**REQUIRED WORK**
From the listing below, retype exactly the line holding "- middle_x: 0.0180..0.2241", the line holding "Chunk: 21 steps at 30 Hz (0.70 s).", and the lines between them; skip everything else.

**DATASET EXCERPT**
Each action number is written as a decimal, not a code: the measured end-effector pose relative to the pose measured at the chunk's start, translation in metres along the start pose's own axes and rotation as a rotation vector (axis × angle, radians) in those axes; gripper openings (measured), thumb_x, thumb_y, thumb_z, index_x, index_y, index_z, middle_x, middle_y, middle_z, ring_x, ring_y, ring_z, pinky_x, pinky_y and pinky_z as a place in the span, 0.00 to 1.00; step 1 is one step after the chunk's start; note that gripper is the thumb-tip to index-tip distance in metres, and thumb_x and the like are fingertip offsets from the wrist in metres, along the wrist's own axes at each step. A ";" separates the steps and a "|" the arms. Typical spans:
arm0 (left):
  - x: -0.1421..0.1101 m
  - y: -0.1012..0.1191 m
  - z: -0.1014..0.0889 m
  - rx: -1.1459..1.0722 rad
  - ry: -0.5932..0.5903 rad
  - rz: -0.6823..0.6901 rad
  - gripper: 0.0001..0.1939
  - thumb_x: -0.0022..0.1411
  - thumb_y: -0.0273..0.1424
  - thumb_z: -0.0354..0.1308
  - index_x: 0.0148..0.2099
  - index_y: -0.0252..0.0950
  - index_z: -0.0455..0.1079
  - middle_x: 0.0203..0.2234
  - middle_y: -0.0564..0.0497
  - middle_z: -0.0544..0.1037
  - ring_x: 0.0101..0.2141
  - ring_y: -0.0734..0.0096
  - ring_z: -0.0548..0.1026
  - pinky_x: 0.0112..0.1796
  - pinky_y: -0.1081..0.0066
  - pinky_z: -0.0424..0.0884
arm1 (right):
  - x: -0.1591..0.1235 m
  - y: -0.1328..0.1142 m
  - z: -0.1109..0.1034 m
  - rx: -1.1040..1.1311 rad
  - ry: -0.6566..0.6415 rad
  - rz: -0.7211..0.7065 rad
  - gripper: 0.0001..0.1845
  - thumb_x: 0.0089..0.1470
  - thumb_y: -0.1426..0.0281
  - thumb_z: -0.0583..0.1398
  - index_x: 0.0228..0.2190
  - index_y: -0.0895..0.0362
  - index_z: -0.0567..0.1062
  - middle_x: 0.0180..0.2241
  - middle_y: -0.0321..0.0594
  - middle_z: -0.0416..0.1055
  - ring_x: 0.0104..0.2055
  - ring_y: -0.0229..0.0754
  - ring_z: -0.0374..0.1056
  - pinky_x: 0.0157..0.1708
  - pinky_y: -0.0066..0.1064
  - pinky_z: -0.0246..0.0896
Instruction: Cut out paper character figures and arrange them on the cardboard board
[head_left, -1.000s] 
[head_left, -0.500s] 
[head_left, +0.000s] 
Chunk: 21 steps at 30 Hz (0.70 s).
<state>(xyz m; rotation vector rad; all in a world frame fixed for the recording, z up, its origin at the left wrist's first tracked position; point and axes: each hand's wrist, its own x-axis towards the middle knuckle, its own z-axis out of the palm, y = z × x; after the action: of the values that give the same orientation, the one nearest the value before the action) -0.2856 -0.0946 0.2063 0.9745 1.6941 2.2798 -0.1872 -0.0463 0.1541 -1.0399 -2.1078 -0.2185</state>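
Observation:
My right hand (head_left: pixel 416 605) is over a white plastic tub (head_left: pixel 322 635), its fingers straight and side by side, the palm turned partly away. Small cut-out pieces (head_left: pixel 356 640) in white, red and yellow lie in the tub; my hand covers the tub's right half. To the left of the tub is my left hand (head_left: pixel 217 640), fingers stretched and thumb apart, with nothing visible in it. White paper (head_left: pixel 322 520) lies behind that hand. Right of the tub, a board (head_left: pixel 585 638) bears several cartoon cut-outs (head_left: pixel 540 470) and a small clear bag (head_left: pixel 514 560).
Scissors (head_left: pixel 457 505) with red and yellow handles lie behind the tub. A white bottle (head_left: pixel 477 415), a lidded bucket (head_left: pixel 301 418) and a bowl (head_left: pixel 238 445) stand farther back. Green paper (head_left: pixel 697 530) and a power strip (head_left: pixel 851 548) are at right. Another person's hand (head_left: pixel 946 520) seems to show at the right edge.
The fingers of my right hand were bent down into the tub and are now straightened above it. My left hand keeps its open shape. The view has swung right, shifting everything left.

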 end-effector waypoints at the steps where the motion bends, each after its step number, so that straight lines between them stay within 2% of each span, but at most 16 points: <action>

**EXERCISE RESPONSE**
  - middle_x: 0.0180..0.2241
  - middle_y: -0.0321..0.0594
  - middle_z: -0.0416..0.1055
  - ring_x: 0.0104..0.2055
  - ring_y: -0.0229..0.0754
  - ring_z: -0.0374..0.1056
  - pinky_x: 0.0157..0.1708
  - pinky_y: -0.0066..0.1064
  - pinky_z: -0.0246..0.0896
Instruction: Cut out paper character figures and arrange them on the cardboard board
[head_left, -1.000s] 
[head_left, -0.500s] 
[head_left, +0.000s] 
Chunk: 21 steps at 30 Hz (0.70 s).

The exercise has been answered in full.